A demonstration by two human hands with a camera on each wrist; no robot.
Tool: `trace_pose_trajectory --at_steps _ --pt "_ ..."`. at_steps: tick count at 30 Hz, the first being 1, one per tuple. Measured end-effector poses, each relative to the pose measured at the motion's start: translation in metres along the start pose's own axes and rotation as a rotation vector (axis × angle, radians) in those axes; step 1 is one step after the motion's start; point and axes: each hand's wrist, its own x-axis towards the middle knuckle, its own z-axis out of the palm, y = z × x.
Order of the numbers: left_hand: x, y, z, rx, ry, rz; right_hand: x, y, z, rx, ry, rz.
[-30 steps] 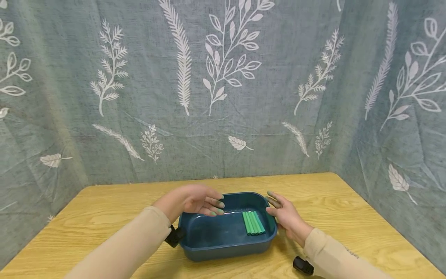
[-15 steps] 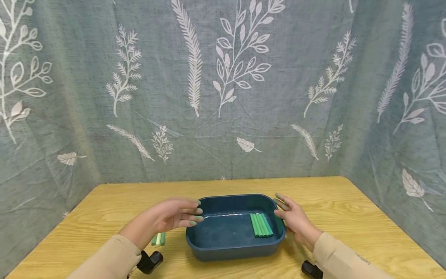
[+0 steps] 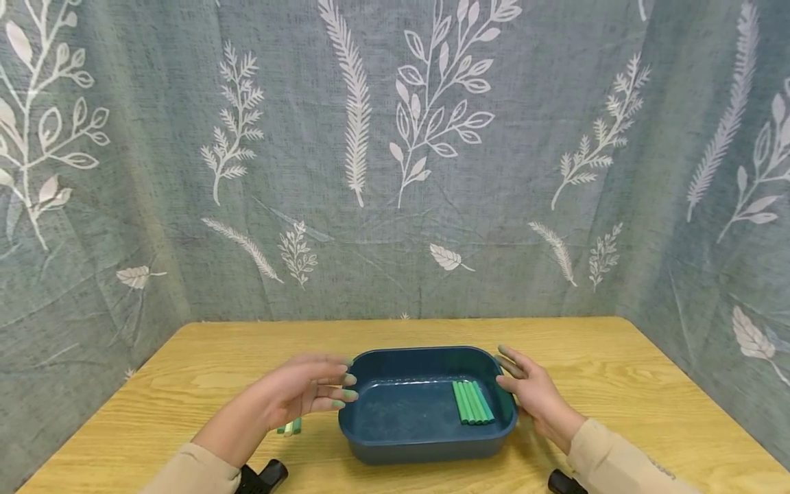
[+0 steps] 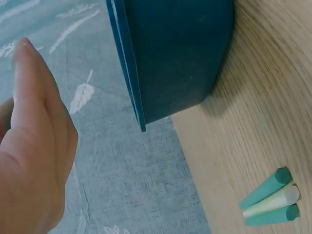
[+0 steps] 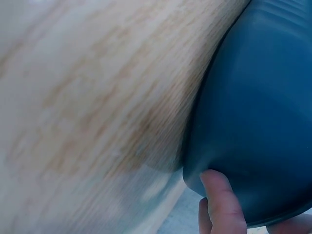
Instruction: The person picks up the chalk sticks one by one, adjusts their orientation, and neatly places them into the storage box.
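Observation:
A dark blue plastic basin (image 3: pixel 426 450) stands on the table. Several green chalk sticks (image 3: pixel 470 403) lie side by side in its right part, the rightmost more bluish. My right hand (image 3: pixel 538 396) holds the basin's right end, thumb over the rim; in the right wrist view a finger (image 5: pixel 222 200) presses the outer wall. Beside the left rim, my left hand (image 3: pixel 302 391) is raised with its fingers loosely extended and nothing in them. Below it on the table lie two green chalk sticks with a pale yellow one (image 4: pixel 273 201) between them, partly covered by the hand in the head view.
The wooden table (image 3: pixel 247 343) is enclosed at the back and sides by a grey-green curtain (image 3: pixel 382 274) with white leaf prints. A black wrist camera (image 3: pixel 265 477) sits under the left wrist, and another (image 3: pixel 564 482) under the right.
My left hand has moved left, from over the basin to beside its left rim, uncovering the chalk on the table. My right hand keeps its place on the basin. The view has turned slightly left.

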Motion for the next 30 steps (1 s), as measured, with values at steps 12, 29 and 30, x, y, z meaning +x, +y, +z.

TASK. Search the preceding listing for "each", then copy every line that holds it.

OUTPUT FOR THIS TASK.
A demonstration by two human hands with a camera on each wrist; no robot.
Tool: `trace_pose_trajectory --at_steps _ --pt "_ ..."`. at_steps: tick count at 30 Hz, the first being 1, one per tuple. Measured end-effector poses, each relative to the pose measured at the motion's start: translation in metres along the start pose's own axes and rotation as a rotation vector (axis × angle, radians) in those axes; step 1 is one step after the motion's start; point and axes: each hand's wrist, its own x-axis towards the middle knuckle, its own z-axis out of the palm, y = z × x.

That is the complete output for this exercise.